> [Task directions] Every line of the material needs an exact copy, apart from the images.

> [Dataset excerpt]
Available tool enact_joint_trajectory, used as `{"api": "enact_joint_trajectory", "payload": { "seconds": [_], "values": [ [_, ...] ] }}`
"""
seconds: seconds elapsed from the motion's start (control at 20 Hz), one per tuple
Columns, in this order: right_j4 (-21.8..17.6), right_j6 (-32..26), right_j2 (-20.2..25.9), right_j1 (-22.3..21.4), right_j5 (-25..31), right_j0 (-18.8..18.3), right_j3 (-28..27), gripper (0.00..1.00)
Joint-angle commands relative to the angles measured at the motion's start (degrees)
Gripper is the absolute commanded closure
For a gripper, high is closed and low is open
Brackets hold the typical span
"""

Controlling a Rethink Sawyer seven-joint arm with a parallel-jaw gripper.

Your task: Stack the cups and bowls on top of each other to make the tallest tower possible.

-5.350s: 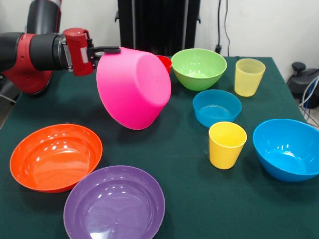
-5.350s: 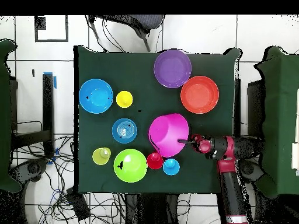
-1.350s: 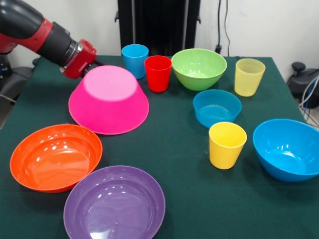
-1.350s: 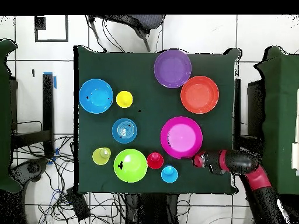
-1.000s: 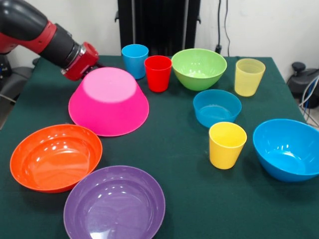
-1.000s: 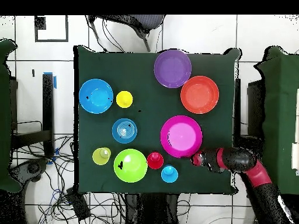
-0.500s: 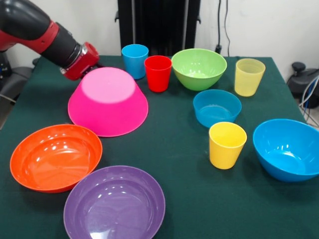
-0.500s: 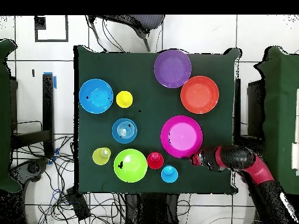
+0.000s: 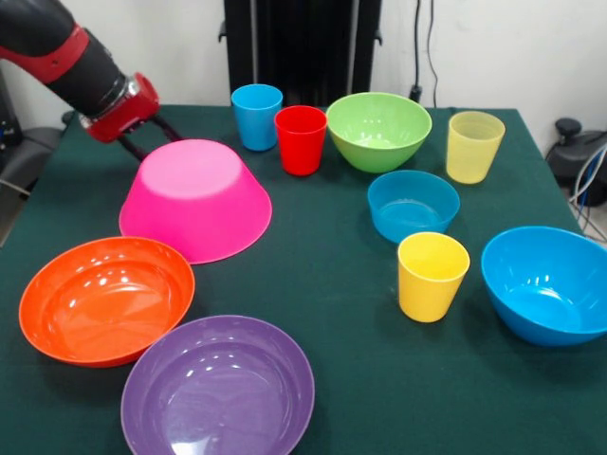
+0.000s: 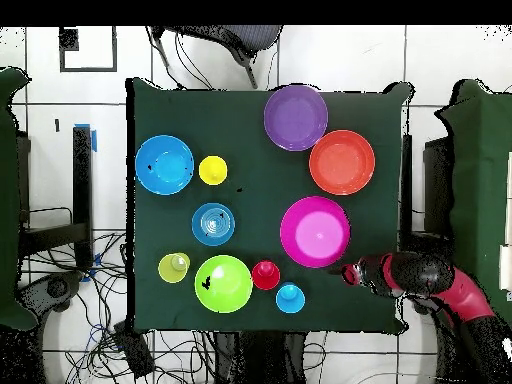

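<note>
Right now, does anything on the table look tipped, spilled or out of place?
Only the large glossy pink plastic bowl is odd: it sits upside down, rim on the green cloth, the claw just behind it. That suits a tower base. The other bowls and cups stand upright, apart.

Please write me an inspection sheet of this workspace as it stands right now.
Surface: dark green cloth-covered table, flat.
Job's things: large glossy pink plastic bowl upside down, nothing stacked on it. Large orange bowl, large purple bowl, green bowl, two blue bowls all upright, apart. Blue plastic cup and red cup close together; opaque yellow cup and pale translucent yellow cup upright.
Clutter: nothing seen.
Grippers: red and black pincer behind the pink bowl's far rim, open, holding nothing.
Cables: tangled on the floor beside the table.
Surroundings: white wall, dark cabinet, other green tables.
</note>
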Motion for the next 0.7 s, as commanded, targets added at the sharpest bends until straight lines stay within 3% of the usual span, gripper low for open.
{"api": "enact_joint_trajectory", "payload": {
  "seconds": [0.05, 0.2, 0.5, 0.7],
  "values": [
    [-0.15, 8.78, -4.7, -9.68, -4.16, 4.86, 2.91, 0.0],
    [2.2, 8.99, -3.77, -12.33, -3.91, 5.06, 5.14, 0.0],
    [3.25, 11.65, -4.92, -11.43, -7.98, 7.28, 5.92, 0.0],
    [6.39, 14.73, -4.12, -13.5, -10.87, 9.11, 8.15, 0.0]
  ]
}}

> [Solution to the problem]
Available tool enact_joint_trajectory, used as `{"api": "enact_joint_trajectory", "payload": { "seconds": [_], "values": [ [_, ...] ] }}`
"""
seconds: seconds elapsed from the motion's start (control at 20 Hz), one per tuple
Columns, in this order: right_j4 (-21.8..17.6), right_j6 (-32..26), right_j2 (-20.2..25.9), right_j1 (-22.3..21.4), right_j5 (-25..31), right_j0 (-18.8..18.3), right_j3 (-28..27), gripper (0.00..1.00)
Joint-angle commands relative to the angles measured at the motion's start (degrees)
Gripper is the absolute commanded closure
For a gripper, high is closed and low is open
Brackets hold the typical span
"""

Controlling a Rethink Sawyer seven-joint arm with a parallel-jaw gripper.

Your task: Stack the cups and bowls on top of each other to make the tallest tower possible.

-5.350s: 
-5.350s: 
-1.350s: 
-1.350s: 
-1.000s: 
-1.000s: 
-0.500s: 
-0.500s: 
+0.000s: 
+0.000s: 

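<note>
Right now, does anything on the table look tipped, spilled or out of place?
Only the large glossy pink plastic bowl is odd: it sits upside down, rim on the green cloth, the claw just behind it. That suits a tower base. The other bowls and cups stand upright, apart.

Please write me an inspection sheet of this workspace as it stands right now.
Surface: dark green cloth-covered table, flat.
Job's things: large glossy pink plastic bowl upside down, nothing stacked on it. Large orange bowl, large purple bowl, green bowl, two blue bowls all upright, apart. Blue plastic cup and red cup close together; opaque yellow cup and pale translucent yellow cup upright.
Clutter: nothing seen.
Grippers: red and black pincer behind the pink bowl's far rim, open, holding nothing.
Cables: tangled on the floor beside the table.
Surroundings: white wall, dark cabinet, other green tables.
</note>
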Motion for the next 0.7 s, as commanded, targets added at the sharpest bends until straight lines stay within 3% of the usual span, gripper low for open.
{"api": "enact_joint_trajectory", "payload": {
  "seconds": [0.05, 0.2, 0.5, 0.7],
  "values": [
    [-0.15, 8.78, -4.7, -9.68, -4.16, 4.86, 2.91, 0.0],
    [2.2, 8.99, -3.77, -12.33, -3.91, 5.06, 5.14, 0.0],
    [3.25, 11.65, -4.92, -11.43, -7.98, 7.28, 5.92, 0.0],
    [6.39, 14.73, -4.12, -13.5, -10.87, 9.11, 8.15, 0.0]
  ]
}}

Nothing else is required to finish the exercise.